Syn.: Ceranthe acuta (Moench) Opiz, Ceranthe wierzbickii Opiz, Cerinthe acuta Moench
Family: Boraginaceae Juss.
Distribution: Southeastern Europe and southern part of Central Europe (northward to southern Poland and Saxony), from France through Asia Minor, Iran and southern Russia to Altay.
Ecology: It grows in forest margins and on sunny slopes, often in human-altered habitats, from lowlands to mountains. It blooms from April to June.

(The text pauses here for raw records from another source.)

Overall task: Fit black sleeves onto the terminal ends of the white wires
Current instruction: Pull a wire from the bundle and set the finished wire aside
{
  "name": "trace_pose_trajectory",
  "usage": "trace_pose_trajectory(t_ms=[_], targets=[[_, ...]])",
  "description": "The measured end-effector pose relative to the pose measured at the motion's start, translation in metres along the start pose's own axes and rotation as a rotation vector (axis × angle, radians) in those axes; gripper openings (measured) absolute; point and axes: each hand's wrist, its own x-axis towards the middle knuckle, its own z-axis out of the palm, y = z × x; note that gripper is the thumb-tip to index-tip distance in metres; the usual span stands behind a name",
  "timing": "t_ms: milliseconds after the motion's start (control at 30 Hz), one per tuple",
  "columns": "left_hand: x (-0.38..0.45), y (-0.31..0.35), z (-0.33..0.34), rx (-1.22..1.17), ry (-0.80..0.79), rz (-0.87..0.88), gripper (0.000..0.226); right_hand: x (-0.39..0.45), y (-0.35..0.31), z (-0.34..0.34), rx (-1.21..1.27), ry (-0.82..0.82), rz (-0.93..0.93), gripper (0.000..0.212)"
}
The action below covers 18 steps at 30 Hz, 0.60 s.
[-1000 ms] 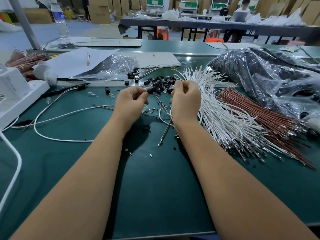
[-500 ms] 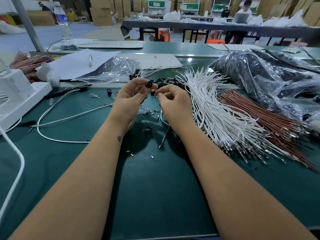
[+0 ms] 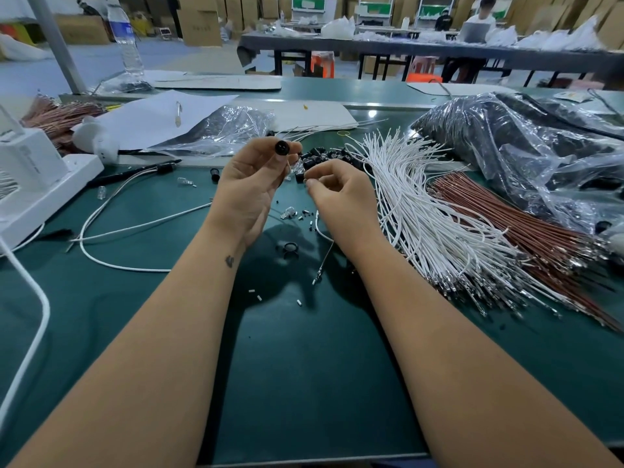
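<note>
Two forearms of mine reach out over the green mat (image 3: 304,383), and a few tiny white bits lie on it below my wrists. Just behind my right wrist a loose white wire (image 3: 326,251) trails down to a metal tip, and a small black ring piece (image 3: 290,249) sits between my wrists. My right hand (image 3: 341,201) is curled, thumb and forefinger pinched together; I think they nip the end of that wire, though my fingers hide it. My left hand (image 3: 250,190) is raised, palm toward me, thumb and fingertips pinching one black sleeve (image 3: 282,148). It is a short round cap turned end-on, glossy, with a dark hollow at its centre. Just past my right fingertips lies the heap of black sleeves (image 3: 324,157). To the right of my right hand fans the bundle of white wires (image 3: 422,211), metal terminals at the near ends, with red-brown wires (image 3: 506,224) beside it. Beyond those sits a clear bag of dark parts (image 3: 523,153).
</note>
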Motion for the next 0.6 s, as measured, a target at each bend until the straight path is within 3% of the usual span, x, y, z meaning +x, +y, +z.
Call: trace_pose_trajectory(t_ms=[267,500,600], targets=[[0.001,-0.003,0.0,0.08,0.002,-0.008,0.015,0.0,-0.003,-0.004,0.052,0.044,0.056,0.017],[0.002,-0.01,-0.008,0.544,0.067,-0.046,0.014,0.003,-0.004,-0.01,0.317,0.053,0.165,0.015],[0.002,-0.014,-0.011,0.628,0.065,-0.069,0.012,0.005,-0.004,-0.014,0.473,0.055,0.207,0.012]])
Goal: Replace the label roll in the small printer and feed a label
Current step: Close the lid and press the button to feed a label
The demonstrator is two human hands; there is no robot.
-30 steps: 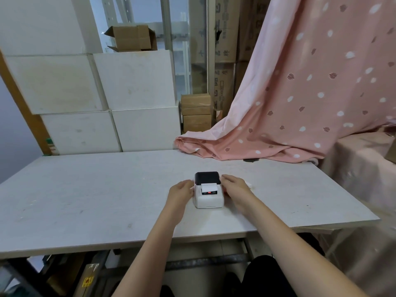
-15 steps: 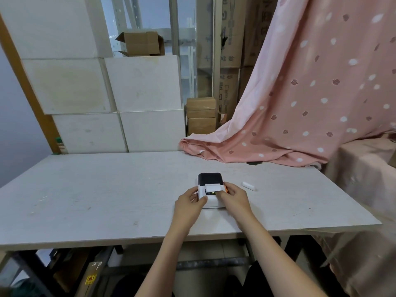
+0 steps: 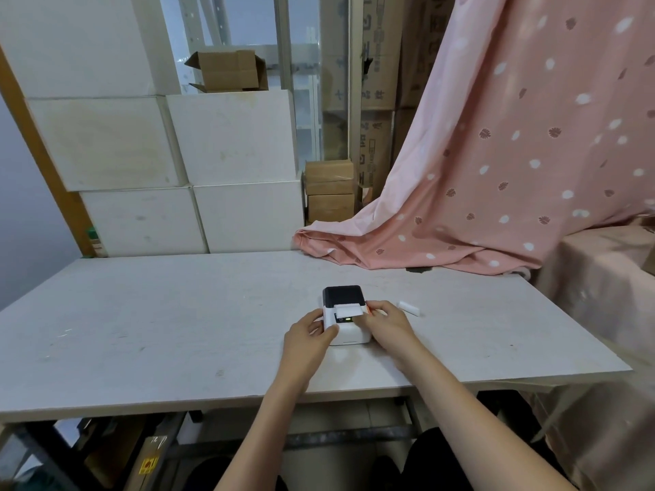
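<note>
A small white label printer (image 3: 351, 334) with a black lid stands on the pale table (image 3: 177, 313), near its front edge. A white label (image 3: 347, 309) sticks out of its slot, and a green light glows below it. My left hand (image 3: 308, 334) grips the printer's left side, thumb on the front. My right hand (image 3: 384, 320) rests on the printer's right side, fingertips by the label's right edge. A small white roll-like piece (image 3: 409, 308) lies on the table just right of my right hand.
A pink dotted cloth (image 3: 496, 171) drapes from the right onto the table's far right corner. White blocks (image 3: 177, 171) and cardboard boxes (image 3: 329, 193) are stacked behind the table. A cloth-covered surface (image 3: 602, 278) stands to the right.
Both hands slid from the printer's sides to its front. A longer piece of label shows from the slot, and the green light is lit. The white piece to the right came into sight.
</note>
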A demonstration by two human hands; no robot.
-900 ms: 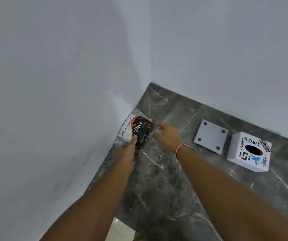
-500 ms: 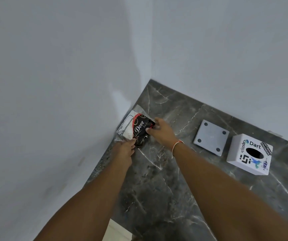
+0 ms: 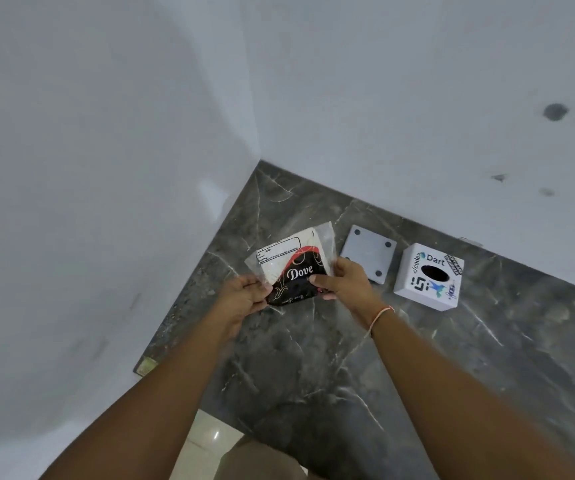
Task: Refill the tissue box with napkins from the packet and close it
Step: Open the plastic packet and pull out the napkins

Description: Biennial, rarely annual or perennial herb, 15–60 cm tall. Stem erect, branched above, often purplish. Basal leaves petiolate, obovate, glabrescent, cauline leaves alternate, sessile, oblong-ovate, often with white spots. Flowers in a terminal, bracteate cyme, bracts cordate, calyx-lobes obtuse, corolla 10–12 × 3.5–5 mm, yellow, sometimes with 5 violet spots in the throat, lobes lanceolate, acuminate, erect, almost as long as the rest of the corolla. The fruit is a nutlet. The species is variable.
Note: The Lesser Honeywort is the host of the beetle Opsilia coerulescens.
These images were taken in Czechia, Moravia, Brno-Hády and Ketkovice (23. 4. 2003 and 26. 6. 2004), and Bohemia, Polabí, Vršek u Vestce (7. 5. 2013).